> [Exercise directions]: Output the data that follows exactly, line for line.

○ ○ ○ ○

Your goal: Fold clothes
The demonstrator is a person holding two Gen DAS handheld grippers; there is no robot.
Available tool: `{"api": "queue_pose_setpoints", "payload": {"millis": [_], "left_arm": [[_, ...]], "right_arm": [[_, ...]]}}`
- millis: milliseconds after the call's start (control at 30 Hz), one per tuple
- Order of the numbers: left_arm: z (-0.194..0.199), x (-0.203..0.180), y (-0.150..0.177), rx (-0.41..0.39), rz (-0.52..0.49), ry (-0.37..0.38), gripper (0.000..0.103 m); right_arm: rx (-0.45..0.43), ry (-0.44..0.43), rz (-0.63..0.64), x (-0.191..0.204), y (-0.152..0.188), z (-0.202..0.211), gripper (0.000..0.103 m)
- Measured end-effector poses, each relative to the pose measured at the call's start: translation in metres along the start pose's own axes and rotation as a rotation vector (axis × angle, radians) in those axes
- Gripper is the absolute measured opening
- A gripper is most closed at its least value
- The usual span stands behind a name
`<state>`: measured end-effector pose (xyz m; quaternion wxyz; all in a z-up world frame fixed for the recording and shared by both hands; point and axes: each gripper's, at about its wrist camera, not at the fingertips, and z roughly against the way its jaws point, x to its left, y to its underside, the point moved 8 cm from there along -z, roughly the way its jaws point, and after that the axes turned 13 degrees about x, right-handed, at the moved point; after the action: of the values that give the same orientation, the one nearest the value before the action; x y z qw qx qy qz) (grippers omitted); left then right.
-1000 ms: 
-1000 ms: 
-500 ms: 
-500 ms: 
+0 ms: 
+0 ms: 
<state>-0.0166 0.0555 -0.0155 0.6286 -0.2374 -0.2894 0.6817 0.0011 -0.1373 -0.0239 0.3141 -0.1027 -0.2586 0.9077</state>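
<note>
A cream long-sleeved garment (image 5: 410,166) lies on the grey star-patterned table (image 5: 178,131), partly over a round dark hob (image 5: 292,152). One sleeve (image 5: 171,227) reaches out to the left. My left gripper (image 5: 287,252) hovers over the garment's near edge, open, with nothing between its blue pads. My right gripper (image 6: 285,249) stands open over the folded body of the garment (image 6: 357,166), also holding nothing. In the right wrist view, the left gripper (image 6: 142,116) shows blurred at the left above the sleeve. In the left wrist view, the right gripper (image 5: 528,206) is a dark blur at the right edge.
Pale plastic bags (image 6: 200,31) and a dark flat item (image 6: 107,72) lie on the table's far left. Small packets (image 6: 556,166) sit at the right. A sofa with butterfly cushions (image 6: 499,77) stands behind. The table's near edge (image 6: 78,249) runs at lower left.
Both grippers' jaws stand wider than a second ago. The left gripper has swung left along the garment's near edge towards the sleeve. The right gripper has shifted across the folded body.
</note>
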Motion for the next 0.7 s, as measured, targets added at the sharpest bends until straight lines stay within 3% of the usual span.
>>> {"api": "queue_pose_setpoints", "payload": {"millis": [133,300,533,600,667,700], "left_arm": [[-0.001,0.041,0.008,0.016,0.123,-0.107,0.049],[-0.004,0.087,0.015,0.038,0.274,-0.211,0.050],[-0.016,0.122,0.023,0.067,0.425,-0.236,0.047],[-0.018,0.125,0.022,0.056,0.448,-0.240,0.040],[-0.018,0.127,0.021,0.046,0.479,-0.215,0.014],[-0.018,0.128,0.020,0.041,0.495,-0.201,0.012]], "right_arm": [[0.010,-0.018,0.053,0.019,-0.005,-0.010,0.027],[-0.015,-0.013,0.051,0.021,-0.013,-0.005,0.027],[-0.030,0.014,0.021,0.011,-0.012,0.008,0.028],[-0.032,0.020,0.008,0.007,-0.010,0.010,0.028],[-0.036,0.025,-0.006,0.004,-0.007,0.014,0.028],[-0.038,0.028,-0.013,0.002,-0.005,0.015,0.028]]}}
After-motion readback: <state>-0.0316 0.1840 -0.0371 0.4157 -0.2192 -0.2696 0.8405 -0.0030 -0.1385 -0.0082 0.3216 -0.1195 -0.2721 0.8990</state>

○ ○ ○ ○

> [Result of the exercise]:
Your goal: Fold clothes
The demonstrator is a person holding two Gen DAS handheld grippers; there is no robot.
Available tool: `{"api": "queue_pose_setpoints", "payload": {"millis": [_], "left_arm": [[_, ...]], "right_arm": [[_, ...]]}}`
- millis: milliseconds after the call's start (control at 30 Hz), one per tuple
- Order of the numbers: left_arm: z (-0.194..0.199), x (-0.203..0.180), y (-0.150..0.177), rx (-0.41..0.39), rz (-0.52..0.49), ry (-0.37..0.38), gripper (0.000..0.103 m); right_arm: rx (-0.45..0.43), ry (-0.44..0.43), rz (-0.63..0.64), x (-0.191..0.204), y (-0.152..0.188), z (-0.202..0.211), gripper (0.000..0.103 m)
- Measured end-effector poses, each relative to the pose measured at the call's start: translation in metres along the start pose's own axes and rotation as a rotation vector (axis × angle, radians) in those axes
- Gripper is the absolute measured opening
- A gripper is most closed at its least value
- The usual span stands behind a name
`<state>`: measured end-effector pose (xyz m; quaternion wxyz; all in a z-up world frame fixed for the recording and shared by both hands; point and axes: each gripper's, at about its wrist camera, not at the fingertips, and z roughly against the way its jaws point, x to its left, y to its underside, the point moved 8 cm from there along -z, roughly the way its jaws point, and after that the axes turned 13 degrees about x, right-handed, at the moved point; after the action: of the values that give the same orientation, the one nearest the value before the action; x y z qw qx qy qz) (grippers omitted); left then right.
-1000 ms: 
-1000 ms: 
-500 ms: 
-500 ms: 
+0 ms: 
+0 ms: 
<state>-0.0166 0.0555 -0.0155 0.6286 -0.2374 -0.2894 0.6817 0.0011 -0.1373 -0.0239 0.3141 -0.1027 -0.2586 0.9077</state>
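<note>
A cream long-sleeved garment (image 5: 410,166) lies on the grey star-patterned table (image 5: 178,131), partly over a round dark hob (image 5: 292,152). One sleeve (image 5: 171,227) reaches out to the left. My left gripper (image 5: 287,252) hovers over the garment's near edge, open, with nothing between its blue pads. My right gripper (image 6: 285,249) stands open over the folded body of the garment (image 6: 357,166), also holding nothing. In the right wrist view, the left gripper (image 6: 142,116) shows blurred at the left above the sleeve. In the left wrist view, the right gripper (image 5: 528,206) is a dark blur at the right edge.
Pale plastic bags (image 6: 200,31) and a dark flat item (image 6: 107,72) lie on the table's far left. Small packets (image 6: 556,166) sit at the right. A sofa with butterfly cushions (image 6: 499,77) stands behind. The table's near edge (image 6: 78,249) runs at lower left.
Both grippers' jaws stand wider than a second ago. The left gripper has swung left along the garment's near edge towards the sleeve. The right gripper has shifted across the folded body.
</note>
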Motion for the next 0.7 s, as measured, targets added at the sharpest bends until straight lines stay within 3% of the usual span.
>>> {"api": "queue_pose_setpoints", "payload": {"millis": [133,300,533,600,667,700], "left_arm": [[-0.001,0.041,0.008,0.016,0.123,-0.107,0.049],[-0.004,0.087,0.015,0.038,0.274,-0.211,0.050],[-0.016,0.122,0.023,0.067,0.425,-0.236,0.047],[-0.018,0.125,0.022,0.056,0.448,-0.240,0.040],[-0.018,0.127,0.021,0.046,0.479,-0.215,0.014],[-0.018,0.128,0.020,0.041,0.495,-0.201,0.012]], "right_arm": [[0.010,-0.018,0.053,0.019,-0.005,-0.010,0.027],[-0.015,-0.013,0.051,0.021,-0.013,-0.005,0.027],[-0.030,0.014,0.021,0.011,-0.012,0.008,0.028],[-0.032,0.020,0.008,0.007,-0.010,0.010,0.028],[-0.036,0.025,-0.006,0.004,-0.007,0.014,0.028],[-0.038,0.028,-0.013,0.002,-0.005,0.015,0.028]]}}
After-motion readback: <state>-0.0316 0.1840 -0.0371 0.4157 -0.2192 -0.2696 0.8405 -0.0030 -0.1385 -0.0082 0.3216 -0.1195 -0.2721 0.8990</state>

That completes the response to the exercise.